Part of my work here was to boyscout-rule the controllers of the "process" end point to move business logic out of the controller (yeah, don't ask), and into a service tier, which called a repository tier etc.

Some of the business logic I moved was to extract the decision as to which request parameter to use for the ID. Apparently we have some legacy code somewhere which passes the file ID as another argument name - I do not have the code in front of me right now so I can't remember what it is - so there was some logic to determine whether to use the legacy argument or the new one. Arguably this is perhaps still the job of the controller - it's dealing with stuff from the request object, which I can sell to myself as being controlller logic - but we're pretty stringent that we have as little logic in the controller as possible.
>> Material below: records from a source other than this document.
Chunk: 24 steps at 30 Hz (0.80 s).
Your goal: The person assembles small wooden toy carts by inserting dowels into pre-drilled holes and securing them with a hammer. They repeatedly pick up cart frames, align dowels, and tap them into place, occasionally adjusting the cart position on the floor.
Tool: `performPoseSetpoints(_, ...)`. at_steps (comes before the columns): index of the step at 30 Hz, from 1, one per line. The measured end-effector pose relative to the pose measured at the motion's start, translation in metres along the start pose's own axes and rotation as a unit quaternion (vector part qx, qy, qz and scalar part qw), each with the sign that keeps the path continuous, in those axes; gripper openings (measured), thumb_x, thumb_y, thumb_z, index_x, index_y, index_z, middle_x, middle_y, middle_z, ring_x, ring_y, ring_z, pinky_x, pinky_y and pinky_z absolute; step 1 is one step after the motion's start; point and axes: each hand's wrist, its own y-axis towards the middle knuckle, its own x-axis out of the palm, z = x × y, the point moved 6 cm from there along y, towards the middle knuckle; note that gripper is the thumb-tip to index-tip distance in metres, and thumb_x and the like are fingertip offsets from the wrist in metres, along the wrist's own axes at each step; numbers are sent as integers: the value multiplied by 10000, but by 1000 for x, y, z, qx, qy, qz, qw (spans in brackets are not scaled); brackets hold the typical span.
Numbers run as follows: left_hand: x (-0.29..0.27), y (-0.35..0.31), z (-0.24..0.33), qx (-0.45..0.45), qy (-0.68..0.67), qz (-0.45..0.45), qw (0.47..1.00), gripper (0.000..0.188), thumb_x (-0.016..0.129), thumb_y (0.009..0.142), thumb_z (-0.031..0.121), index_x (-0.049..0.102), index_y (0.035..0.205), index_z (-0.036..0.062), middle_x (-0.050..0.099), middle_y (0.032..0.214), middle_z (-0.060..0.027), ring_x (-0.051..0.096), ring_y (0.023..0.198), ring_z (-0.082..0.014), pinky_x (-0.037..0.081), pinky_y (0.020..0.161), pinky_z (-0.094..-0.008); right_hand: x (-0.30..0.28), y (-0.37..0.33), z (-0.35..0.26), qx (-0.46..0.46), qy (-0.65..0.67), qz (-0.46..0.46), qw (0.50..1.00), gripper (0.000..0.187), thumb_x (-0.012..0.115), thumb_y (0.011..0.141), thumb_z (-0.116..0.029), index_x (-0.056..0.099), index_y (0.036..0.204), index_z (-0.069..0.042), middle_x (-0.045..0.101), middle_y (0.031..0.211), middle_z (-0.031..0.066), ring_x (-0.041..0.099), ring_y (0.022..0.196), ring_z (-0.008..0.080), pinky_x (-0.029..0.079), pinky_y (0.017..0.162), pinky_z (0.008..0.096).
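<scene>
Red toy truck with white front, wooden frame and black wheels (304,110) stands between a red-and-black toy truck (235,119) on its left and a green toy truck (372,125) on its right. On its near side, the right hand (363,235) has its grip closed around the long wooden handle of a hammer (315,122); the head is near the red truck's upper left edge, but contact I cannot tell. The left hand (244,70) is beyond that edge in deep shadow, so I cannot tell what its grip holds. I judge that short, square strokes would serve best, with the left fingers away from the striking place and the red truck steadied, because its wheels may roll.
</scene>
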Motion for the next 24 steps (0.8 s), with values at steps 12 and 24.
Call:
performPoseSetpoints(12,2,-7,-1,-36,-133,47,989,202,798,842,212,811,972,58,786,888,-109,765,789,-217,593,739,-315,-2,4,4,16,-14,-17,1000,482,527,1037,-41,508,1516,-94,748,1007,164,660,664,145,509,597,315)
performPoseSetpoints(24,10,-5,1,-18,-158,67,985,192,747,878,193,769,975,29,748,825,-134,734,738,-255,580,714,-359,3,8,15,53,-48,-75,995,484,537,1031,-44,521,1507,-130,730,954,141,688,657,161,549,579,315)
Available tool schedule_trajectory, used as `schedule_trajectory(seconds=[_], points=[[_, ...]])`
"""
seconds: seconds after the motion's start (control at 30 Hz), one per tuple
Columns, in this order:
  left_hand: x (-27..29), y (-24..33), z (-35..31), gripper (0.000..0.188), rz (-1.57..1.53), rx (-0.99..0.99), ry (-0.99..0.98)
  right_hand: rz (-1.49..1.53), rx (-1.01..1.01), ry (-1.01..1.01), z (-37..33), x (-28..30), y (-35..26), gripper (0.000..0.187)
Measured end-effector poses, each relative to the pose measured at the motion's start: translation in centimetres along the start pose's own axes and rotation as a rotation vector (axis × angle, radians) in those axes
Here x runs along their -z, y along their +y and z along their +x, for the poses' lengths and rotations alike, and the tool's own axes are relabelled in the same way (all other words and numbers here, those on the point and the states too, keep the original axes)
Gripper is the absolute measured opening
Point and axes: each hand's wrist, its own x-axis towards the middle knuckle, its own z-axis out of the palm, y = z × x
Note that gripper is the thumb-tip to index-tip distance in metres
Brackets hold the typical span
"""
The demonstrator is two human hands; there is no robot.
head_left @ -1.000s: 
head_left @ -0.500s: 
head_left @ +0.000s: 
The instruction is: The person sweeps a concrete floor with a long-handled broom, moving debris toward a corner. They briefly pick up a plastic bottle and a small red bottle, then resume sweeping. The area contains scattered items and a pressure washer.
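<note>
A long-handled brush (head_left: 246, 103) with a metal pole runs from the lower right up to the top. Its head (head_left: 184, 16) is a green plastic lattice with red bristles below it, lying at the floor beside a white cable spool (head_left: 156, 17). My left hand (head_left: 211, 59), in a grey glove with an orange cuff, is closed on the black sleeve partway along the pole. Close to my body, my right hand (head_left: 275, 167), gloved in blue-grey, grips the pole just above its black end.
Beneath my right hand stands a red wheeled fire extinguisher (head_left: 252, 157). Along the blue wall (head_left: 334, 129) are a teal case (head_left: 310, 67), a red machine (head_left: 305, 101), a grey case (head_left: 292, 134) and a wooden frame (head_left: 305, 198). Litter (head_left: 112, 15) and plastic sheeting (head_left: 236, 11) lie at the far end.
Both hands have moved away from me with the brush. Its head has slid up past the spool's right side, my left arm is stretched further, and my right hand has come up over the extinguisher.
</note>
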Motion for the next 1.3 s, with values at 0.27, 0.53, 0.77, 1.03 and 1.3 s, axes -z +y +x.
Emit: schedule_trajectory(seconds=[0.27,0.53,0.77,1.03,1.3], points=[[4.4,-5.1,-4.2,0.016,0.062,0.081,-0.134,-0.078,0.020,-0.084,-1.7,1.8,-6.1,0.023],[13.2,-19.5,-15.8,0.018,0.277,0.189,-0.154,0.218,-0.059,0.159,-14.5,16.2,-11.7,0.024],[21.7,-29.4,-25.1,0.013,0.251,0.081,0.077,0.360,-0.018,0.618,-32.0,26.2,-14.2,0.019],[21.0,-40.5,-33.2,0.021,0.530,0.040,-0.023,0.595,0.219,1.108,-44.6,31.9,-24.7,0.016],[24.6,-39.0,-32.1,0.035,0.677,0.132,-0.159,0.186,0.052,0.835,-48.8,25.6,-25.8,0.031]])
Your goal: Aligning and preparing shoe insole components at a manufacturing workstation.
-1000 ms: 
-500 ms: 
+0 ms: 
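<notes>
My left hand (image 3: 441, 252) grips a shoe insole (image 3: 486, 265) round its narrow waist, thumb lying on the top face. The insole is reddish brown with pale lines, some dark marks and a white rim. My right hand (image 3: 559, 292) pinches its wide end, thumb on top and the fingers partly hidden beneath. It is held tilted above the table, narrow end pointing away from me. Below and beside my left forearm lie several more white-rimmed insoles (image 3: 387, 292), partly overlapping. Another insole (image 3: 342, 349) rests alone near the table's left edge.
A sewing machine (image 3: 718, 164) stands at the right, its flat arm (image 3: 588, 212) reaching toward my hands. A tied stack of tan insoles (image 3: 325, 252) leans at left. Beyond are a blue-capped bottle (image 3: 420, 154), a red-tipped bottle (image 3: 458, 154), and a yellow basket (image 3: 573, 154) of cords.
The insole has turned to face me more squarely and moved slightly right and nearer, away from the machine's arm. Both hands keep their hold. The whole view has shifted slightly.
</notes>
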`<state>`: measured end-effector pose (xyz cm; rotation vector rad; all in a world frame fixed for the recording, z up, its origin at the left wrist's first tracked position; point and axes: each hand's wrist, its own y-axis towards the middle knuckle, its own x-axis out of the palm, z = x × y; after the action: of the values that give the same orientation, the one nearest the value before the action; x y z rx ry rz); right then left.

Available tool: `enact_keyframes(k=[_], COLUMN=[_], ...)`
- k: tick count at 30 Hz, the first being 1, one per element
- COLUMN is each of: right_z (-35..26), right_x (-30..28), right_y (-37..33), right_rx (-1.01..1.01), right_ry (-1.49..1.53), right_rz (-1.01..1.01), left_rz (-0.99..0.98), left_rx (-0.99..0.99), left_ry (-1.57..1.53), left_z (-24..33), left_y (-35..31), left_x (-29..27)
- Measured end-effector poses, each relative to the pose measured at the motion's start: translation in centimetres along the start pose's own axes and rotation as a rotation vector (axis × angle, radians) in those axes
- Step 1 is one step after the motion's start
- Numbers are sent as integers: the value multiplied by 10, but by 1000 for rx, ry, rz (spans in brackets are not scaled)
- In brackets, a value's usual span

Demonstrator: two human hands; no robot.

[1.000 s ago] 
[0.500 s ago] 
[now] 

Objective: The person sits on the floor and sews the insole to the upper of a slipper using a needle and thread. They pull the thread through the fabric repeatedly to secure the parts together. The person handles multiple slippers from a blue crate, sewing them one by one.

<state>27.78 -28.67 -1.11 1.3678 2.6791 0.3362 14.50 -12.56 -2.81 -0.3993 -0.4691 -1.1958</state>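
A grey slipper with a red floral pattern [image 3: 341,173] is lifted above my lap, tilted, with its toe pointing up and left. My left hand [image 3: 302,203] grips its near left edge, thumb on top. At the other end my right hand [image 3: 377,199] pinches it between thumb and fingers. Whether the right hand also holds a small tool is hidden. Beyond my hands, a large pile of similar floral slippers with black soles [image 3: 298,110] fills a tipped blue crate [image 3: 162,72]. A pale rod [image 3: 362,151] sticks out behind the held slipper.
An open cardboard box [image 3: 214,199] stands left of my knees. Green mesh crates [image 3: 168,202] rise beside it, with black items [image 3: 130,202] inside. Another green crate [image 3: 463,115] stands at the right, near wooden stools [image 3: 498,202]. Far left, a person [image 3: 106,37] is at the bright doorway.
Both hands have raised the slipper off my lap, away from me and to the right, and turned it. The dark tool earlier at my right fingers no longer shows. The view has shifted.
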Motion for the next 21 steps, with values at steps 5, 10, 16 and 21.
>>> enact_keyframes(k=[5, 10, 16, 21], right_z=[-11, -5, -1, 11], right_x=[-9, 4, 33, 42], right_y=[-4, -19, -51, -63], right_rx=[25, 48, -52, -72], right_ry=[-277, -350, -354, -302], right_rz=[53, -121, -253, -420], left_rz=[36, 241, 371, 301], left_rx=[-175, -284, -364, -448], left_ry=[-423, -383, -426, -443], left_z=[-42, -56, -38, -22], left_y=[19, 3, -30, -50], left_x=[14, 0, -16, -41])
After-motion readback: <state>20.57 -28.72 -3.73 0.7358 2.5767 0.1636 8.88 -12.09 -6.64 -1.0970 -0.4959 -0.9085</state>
And as I already needed a service method to do "Other Stuff", so I pushed this back into helper in the service too: something like extractDistributionCriteria(array $allCriteria). I don't want to be passing the entire request object into the service, so I extracted the POST params and passed those, using Silex's $request->request->all() method, and that returns the POST params as an array. Other than that, I was just shuffling logic around, so everything should be grand.